Note that this description of how spreading activation works is deliberately
vague. Many questions are left open. How quickly do activation
levels decay? How much activation should spread from a node to a
related node? If activation spreads to an node, should that additional
activation spread to other nodes adjacent to it? If so, how much,
and when should it stop? You need to devise your own answers to questions
of this sort.
(FACT (IS-A node type))
(FACT (CONNECTED node node))
You may assume that any node which is referred to in a CONNECTED fact has first been defined in a IS-A fact. You may also assume that there are no nodes which have more than one type (however, there may be nodes which are connected to more than one other node).
Your program should be able to process the following sorts of queries:
(QUERY (IS-A node type))
(QUERY (CONNECTED node node))
(QUERY VALUE (IS-A node VALUE))
(QUERY VALUE (CONNECTED node VALUE))
(QUERY VALUE (CONNECTED VALUE node))
(QUERY VALUE (AND ...))
The remainder of a query with AND should be a sequence of two or more
terms which have the same form as the individual value queries. Note
that you should treat the CONNECTED relation as symmetric; i.e., if A is
connected to B then B is connected to A. The flashlight example provided
on the class website demonstrates these desired features of your project.

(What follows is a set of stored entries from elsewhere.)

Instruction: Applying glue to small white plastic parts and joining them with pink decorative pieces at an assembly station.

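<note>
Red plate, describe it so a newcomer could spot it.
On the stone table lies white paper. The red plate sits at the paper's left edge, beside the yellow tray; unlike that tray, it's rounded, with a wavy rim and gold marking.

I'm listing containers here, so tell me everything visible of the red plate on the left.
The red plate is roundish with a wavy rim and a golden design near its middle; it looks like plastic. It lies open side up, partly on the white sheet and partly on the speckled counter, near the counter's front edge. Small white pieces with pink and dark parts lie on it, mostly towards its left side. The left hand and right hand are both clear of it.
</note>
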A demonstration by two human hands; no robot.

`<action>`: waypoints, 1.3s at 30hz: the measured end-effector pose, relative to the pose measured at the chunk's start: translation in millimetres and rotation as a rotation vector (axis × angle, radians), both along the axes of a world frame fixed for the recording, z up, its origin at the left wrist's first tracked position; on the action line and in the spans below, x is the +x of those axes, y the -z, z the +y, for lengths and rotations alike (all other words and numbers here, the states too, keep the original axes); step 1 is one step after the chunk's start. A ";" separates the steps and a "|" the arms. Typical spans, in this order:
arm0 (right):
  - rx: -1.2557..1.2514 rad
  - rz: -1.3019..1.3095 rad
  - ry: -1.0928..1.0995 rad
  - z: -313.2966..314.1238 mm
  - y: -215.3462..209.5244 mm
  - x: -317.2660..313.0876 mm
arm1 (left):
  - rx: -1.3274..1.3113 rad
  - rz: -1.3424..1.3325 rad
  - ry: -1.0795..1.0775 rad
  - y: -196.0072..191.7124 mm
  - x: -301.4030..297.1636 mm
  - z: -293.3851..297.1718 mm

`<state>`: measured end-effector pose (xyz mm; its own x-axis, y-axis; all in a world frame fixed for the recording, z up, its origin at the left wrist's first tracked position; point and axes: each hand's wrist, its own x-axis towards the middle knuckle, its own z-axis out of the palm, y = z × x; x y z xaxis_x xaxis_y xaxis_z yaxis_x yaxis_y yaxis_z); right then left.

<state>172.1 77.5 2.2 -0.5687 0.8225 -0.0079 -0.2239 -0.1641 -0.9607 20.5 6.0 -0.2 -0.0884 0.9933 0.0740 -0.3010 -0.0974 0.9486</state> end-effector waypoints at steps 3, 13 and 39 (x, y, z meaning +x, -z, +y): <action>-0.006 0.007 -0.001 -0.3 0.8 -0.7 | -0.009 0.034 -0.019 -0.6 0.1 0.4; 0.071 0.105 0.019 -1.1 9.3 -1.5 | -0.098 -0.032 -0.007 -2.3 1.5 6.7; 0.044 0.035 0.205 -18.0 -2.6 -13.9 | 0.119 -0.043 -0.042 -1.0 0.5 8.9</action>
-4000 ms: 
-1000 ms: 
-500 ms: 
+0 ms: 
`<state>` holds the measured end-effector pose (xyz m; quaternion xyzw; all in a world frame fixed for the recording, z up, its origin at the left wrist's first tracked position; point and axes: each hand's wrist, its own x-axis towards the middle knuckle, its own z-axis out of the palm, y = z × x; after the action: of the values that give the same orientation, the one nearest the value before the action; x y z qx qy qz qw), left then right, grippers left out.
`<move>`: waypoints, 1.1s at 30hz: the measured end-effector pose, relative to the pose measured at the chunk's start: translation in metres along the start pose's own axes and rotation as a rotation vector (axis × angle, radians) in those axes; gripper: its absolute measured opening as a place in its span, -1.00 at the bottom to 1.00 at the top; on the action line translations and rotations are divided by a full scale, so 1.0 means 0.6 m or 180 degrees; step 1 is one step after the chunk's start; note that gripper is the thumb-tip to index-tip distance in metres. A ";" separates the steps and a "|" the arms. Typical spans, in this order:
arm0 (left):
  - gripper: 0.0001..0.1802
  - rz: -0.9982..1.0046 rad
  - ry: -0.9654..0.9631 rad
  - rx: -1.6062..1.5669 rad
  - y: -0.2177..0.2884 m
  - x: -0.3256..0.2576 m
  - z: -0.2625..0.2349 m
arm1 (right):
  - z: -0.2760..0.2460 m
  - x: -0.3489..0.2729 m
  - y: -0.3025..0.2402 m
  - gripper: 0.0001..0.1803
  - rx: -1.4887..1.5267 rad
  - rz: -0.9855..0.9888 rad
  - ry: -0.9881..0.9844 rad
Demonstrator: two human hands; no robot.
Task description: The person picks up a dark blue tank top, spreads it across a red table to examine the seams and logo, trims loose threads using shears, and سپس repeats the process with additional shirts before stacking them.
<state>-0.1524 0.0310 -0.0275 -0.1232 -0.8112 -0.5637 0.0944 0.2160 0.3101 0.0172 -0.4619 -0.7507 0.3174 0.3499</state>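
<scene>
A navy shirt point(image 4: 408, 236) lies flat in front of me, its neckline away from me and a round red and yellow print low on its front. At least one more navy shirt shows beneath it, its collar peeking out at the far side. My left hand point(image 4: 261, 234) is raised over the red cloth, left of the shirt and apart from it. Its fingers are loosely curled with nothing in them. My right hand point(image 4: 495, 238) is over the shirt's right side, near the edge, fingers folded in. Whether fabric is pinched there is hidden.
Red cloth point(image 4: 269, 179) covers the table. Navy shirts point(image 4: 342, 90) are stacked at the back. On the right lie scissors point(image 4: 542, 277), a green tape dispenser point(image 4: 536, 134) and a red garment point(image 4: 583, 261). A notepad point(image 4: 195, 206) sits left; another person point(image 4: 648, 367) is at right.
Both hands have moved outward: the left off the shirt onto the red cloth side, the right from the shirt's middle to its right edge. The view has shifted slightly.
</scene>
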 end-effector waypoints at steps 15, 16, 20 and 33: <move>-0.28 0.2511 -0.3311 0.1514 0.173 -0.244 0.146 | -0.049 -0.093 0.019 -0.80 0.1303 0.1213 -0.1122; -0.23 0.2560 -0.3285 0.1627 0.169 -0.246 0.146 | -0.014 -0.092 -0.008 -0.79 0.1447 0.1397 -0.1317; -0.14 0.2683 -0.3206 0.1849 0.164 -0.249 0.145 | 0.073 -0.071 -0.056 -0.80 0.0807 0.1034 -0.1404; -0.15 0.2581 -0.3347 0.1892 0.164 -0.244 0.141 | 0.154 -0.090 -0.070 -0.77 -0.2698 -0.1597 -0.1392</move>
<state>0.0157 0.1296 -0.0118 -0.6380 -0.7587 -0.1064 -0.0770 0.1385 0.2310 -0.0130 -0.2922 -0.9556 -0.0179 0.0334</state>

You should read that example over carefully and make sure you understand
why the program gives the answers that it does for each query before you
begin programming. If it simplies matters for you, you may assume
that all inputs appear in all capital letters and that all facts appear
before any queries do. You may also assume that there are no extraneous
spaces or blank lines. You will not be graded on the basis of obscure
“trick ”problems such as ways to abuse the syntax and/or provide meaningless
input information. As long as your program is able to handle inputs
of the form that the test files provided, it should be fine.